Assignment:
Restate the material verbatim, every line included.

Stored data:
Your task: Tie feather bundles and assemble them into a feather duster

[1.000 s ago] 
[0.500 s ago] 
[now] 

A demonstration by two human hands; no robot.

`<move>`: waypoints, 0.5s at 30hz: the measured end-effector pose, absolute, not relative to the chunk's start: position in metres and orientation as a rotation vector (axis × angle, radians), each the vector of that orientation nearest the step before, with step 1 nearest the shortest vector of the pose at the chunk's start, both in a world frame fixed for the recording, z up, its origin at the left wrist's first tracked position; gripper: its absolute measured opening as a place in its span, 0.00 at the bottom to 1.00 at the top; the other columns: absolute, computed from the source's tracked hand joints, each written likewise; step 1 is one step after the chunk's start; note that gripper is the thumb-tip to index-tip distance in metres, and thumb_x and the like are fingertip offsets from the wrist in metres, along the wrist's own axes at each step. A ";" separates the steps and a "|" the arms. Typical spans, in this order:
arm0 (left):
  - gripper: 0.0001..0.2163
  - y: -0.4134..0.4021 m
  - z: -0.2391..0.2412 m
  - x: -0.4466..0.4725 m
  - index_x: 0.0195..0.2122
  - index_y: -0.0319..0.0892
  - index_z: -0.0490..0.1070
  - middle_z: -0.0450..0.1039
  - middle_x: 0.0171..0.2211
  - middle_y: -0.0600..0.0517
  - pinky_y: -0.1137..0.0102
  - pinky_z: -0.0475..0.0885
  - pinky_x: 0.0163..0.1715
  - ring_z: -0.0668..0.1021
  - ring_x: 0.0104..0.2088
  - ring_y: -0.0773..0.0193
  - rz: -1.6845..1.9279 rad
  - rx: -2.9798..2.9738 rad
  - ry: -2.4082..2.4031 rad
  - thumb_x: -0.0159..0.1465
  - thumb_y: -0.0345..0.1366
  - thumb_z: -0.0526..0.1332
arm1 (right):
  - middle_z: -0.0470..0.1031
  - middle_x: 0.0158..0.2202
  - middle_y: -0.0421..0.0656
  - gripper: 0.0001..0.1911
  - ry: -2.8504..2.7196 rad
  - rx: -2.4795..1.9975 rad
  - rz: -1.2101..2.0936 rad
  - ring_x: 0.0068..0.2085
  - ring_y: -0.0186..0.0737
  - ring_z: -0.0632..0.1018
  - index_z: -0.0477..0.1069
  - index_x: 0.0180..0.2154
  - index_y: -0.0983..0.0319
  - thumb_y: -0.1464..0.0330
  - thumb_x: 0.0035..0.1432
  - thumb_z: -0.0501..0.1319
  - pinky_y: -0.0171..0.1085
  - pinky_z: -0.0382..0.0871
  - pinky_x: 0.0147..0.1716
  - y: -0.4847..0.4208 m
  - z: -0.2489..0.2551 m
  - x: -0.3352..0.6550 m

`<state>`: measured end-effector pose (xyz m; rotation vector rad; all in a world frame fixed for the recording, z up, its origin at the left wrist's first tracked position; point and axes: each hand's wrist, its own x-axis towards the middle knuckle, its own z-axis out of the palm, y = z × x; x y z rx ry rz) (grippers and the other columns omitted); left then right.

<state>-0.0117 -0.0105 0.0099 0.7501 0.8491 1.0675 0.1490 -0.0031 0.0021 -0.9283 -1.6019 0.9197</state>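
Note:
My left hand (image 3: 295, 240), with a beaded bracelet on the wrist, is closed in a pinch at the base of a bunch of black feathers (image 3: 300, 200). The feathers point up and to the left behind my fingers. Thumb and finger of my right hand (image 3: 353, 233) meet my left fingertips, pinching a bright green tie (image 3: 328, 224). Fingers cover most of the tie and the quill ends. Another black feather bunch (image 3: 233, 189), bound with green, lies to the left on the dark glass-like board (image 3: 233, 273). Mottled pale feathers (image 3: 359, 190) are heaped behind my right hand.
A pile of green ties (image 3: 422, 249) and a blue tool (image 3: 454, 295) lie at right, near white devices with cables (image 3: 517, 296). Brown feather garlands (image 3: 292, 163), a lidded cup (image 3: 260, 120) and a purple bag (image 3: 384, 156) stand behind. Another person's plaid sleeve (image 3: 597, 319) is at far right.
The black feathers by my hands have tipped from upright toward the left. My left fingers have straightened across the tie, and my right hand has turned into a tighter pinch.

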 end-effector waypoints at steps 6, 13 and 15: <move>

Answer area:
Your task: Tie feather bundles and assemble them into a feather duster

[1.000 s ago] 
[0.500 s ago] 
[now] 

A demonstration by two human hands; no robot.

`<move>`: waypoints, 0.5s at 30hz: the measured end-effector pose, absolute, not relative to the chunk's start: position in metres and orientation as a rotation vector (axis × angle, radians), each the vector of that orientation nearest the step before, with step 1 nearest the shortest vector of the pose at the chunk's start, both in a world frame fixed for the recording, z up, its origin at the left wrist's first tracked position; gripper: its absolute measured opening as a place in its span, 0.00 at the bottom to 1.00 at the top; the other columns: absolute, computed from the source's tracked hand joints, each written likewise; step 1 is one step after the chunk's start; note that gripper is the thumb-tip to index-tip distance in metres, and thumb_x and the like are fingertip offsets from the wrist in metres, along the wrist's own axes at each step. A ";" separates the steps and a "|" the arms. Typical spans, in this order:
arm0 (left):
  - gripper: 0.0001..0.2163
  - y: -0.4134..0.4021 m
  - z: -0.2391..0.2412 m
  - x: -0.4466..0.4725 m
  - index_x: 0.0195..0.2122
  - index_y: -0.0319..0.0892
  - index_z: -0.0490..0.1070
  - middle_z: -0.0450..0.1039
  - middle_x: 0.0171..0.2211
  - middle_y: -0.0600..0.0517
  - pinky_y: -0.1137..0.0102
  - pinky_z: -0.0475..0.0885
  - pinky_x: 0.0163..0.1715
  - ring_z: -0.0668..0.1021
  - ring_x: 0.0104..0.2088
  - ring_y: -0.0773..0.0193
  - rz: -1.6845..1.9279 rad
  - rx: -2.9798..2.9738 rad
  - ry: -2.4082..2.4031 rad
  - thumb_x: -0.0159..0.1465
  - thumb_y: -0.0345..0.1366
  - thumb_z: -0.0526..0.1332
arm1 (right):
  - middle_z: -0.0470..0.1031
  - middle_x: 0.0158..0.2202
  - middle_y: -0.0421..0.0656
  - gripper: 0.0001..0.1911
  - ry: -2.8504..2.7196 rad
  - rx: -2.4795..1.9975 rad
  - rz: -1.2101..2.0936 rad
  - ring_x: 0.0068..0.2085
  - ring_y: -0.0186..0.0737
  - ring_z: -0.0632..0.1018
  - index_z: -0.0477..0.1069
  - index_x: 0.0180..0.2154
  - index_y: -0.0983..0.0319
  - thumb_y: -0.1464..0.0330
  - thumb_x: 0.0035..0.1432
  - thumb_z: -0.0501..0.1319
  - pinky_y: -0.0171..0.1085
  - pinky_z: -0.0382..0.0871
  - pinky_x: 0.0147..0.1716
  - y: -0.4847..0.4208 m
  - z: -0.2489..0.2551 m
  - x: -0.3352..0.6550 m

`<state>`: measured end-effector pose (xyz m; rotation vector rad; all in a world frame fixed for the recording, z up, its origin at the left wrist's first tracked position; point and axes: each hand's wrist, its own x-axis towards the middle knuckle, its own z-axis out of the palm, y = z × x; x y z rx ry rz) (grippers and the other columns omitted); left then right.

<state>-0.0117 -0.0105 0.0099 0.7501 0.8491 1.0675 0.1490 -0.0031 0.0021 -0.9283 -1.6019 0.9197</state>
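Note:
My left hand (image 3: 295, 240), with a beaded bracelet on the wrist, is closed in a pinch at the base of a bunch of black feathers (image 3: 300, 200). The feathers point up and to the left behind my fingers. Thumb and finger of my right hand (image 3: 353, 233) meet my left fingertips, pinching a bright green tie (image 3: 328, 224). Fingers cover most of the tie and the quill ends. Another black feather bunch (image 3: 233, 189), bound with green, lies to the left on the dark glass-like board (image 3: 233, 273). Mottled pale feathers (image 3: 359, 190) are heaped behind my right hand.
A pile of green ties (image 3: 422, 249) and a blue tool (image 3: 454, 295) lie at right, near white devices with cables (image 3: 517, 296). Brown feather garlands (image 3: 292, 163), a lidded cup (image 3: 260, 120) and a purple bag (image 3: 384, 156) stand behind. Another person's plaid sleeve (image 3: 597, 319) is at far right.
The black feathers by my hands have tipped from upright toward the left. My left fingers have straightened across the tie, and my right hand has turned into a tighter pinch.
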
 end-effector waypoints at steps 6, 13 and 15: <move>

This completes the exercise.